To investigate the effects of PKA activation just on cell cycle and on the modulation of the critical cell size, here we used an experimental system in which cAMP addition does not affect the metabolism or the growth conditions. We used the GG104 strain (cyr1Δ pde2Δ msn2Δ msn4Δ) Citation31 in which the growth is no more dependent upon PKA activity. In this mutant strain the activity of PKA is close to zero (since there is no cAMP inside the cell) and it can be activated by the addition of extracellular cAMP. Indeed we have evidence that PKA is activated within few minutes after addition of cAMP (Martegani et al. unpublished results). The addition of 2 mM cAMP to glucose growing cells did not caused dramatic changes in gene expression, in metabolism and in the growth rate (measured as increase of OD of the culture) and caused a small perturbation of the increase in cell number. A transient drop of the fraction of budded cells is observed following cAMP addition, to reach a new steady state at a higher value after about 5 hrs. The average cell size of the population started to increase about 1 hr after the addition of cAMP, reaching a new steady-state value after about 5 hrs, and this is also related to a marked increase of the cell size both at budding (calculated Ps and measured Vs) and at cell division (Pm and Vm).
The increase of cell size during G1/S phase transition mediated by PKA activation is associated to a specific down-regulation of CLN1. Deletion of CLN1, but not of CLN2, fully reverts the effects of PKA on critical cell size at budding. In addition the real-time PCR performed on samples collected after PKA activation shows a strong and long lasting repression of CLN1 gene expression.

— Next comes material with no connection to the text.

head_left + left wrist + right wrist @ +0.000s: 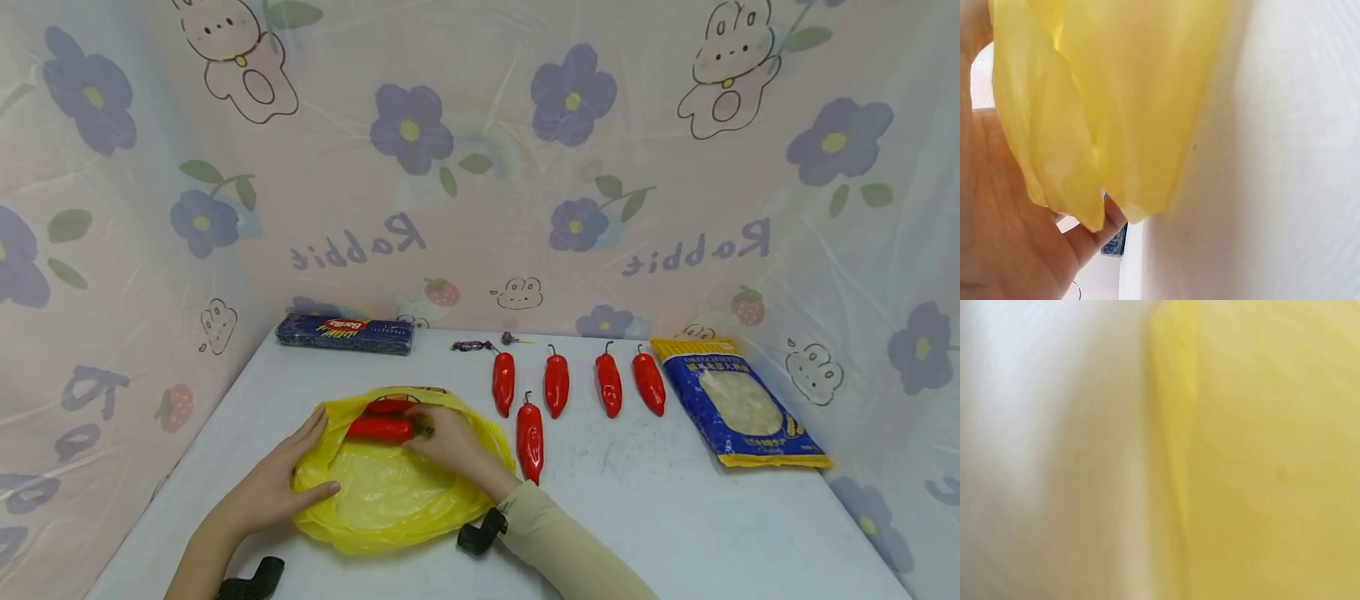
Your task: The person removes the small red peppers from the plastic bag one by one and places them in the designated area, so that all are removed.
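Observation:
A yellow plastic bag (390,500) lies on the table with its mouth wide. At its left rim is my left hand (273,483), holding the edge with fingers and thumb spread apart along it. In the left wrist view the bag (1122,112) hangs in front of that hand (1016,237). My right hand (442,437) reaches into the mouth and pinches the dark stem end of a red chili pepper (378,429). Another red pepper (386,406) shows behind it inside the bag. Only bag (1272,456) and table appear in the right wrist view.
Several red peppers (557,385) lie right of the bag, one pepper (529,437) nearer. Behind them are a wrapped candy (471,346) and a lollipop (507,337). A blue spaghetti pack (345,333) lies back left, a blue-yellow pasta bag (738,404) at right.

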Demonstrator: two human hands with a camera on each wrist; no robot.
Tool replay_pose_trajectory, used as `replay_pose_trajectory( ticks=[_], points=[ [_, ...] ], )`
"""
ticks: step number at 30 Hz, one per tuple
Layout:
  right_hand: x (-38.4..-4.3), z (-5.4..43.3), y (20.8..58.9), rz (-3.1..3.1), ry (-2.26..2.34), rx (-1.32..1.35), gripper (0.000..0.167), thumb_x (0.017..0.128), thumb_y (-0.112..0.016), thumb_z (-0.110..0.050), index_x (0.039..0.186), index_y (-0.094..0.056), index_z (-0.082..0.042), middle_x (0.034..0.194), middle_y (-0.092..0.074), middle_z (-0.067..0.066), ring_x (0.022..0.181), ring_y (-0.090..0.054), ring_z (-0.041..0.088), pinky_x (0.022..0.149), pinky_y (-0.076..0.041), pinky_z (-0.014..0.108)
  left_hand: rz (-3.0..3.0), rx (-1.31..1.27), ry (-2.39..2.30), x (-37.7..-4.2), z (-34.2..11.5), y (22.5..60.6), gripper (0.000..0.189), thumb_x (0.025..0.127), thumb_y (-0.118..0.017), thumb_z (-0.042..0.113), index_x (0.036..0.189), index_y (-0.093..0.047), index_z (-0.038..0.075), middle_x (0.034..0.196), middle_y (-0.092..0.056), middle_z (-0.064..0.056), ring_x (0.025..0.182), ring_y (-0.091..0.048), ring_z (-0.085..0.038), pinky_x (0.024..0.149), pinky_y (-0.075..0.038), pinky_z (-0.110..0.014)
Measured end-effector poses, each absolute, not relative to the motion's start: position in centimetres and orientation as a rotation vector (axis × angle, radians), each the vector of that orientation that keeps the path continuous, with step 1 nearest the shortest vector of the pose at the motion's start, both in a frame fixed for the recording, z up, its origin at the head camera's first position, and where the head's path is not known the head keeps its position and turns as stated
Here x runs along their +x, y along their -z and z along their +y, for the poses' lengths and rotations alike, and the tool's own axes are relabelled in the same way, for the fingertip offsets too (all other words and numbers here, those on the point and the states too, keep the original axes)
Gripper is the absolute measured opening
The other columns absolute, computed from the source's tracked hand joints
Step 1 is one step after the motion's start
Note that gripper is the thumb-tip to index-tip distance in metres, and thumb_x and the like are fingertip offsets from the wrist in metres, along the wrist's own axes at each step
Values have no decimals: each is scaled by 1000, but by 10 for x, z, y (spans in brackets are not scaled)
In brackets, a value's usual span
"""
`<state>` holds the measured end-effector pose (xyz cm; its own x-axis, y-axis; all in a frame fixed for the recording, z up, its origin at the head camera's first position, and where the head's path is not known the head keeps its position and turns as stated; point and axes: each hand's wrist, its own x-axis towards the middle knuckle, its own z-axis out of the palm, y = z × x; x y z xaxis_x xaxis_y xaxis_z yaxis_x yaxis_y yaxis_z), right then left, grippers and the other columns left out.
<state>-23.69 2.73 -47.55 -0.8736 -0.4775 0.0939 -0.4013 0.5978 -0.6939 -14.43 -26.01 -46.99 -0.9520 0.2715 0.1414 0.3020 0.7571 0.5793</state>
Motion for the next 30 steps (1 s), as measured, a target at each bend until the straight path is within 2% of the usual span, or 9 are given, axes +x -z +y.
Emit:
replay_pose_trajectory(
  ticks=[9,22,30],
  points=[
    [-237,26,481,2715,1152,-729,40,91,-86,-29,127,-75,-15,124,-76,-2,111,-68,12,101,-57,32,-2909,-461,960,-145,-261,470,99,92,-79,50,165,-33,0,174,-23,-21,153,-31,-55,116,-33,-76],
    [-233,29,475,2762,1093,-737,41,85,-90,-37,120,-80,-19,113,-78,-7,95,-65,6,88,-56,25,-2922,-452,965,-145,-261,469,100,92,-79,51,165,-33,1,174,-23,-20,153,-31,-54,116,-33,-76],
    [-224,34,461,2804,1069,-836,38,85,-91,-34,118,-80,-19,111,-78,-7,96,-66,7,93,-56,25,-2921,-457,974,-145,-261,469,100,92,-79,50,165,-33,1,175,-23,-21,153,-30,-55,116,-33,-76]
  ],
)
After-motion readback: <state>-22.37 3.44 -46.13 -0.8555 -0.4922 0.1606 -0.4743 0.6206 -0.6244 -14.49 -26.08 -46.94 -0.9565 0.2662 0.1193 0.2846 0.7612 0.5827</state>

Consequently, despite the high sequence identity between CLN1 and CLN2, this study describes a circumstance in which these 2 genes are independently regulated and play a different role. These data partially disagree with previous works relating the inhibition of G1/S transition to G1 cyclins genes repression Citation14,29, however the different complexity of the model system and the different experimental conditions may explain the different results. In addition, here we show that in a cln2Δ strain expressing only Cln1, that we indicate to be the cyclin subjected to PKA regulation, the cell cycle control is more prominent: cln2Δ strain presents a longer transient inhibition and larger cell size after cAMP treatment than wild type.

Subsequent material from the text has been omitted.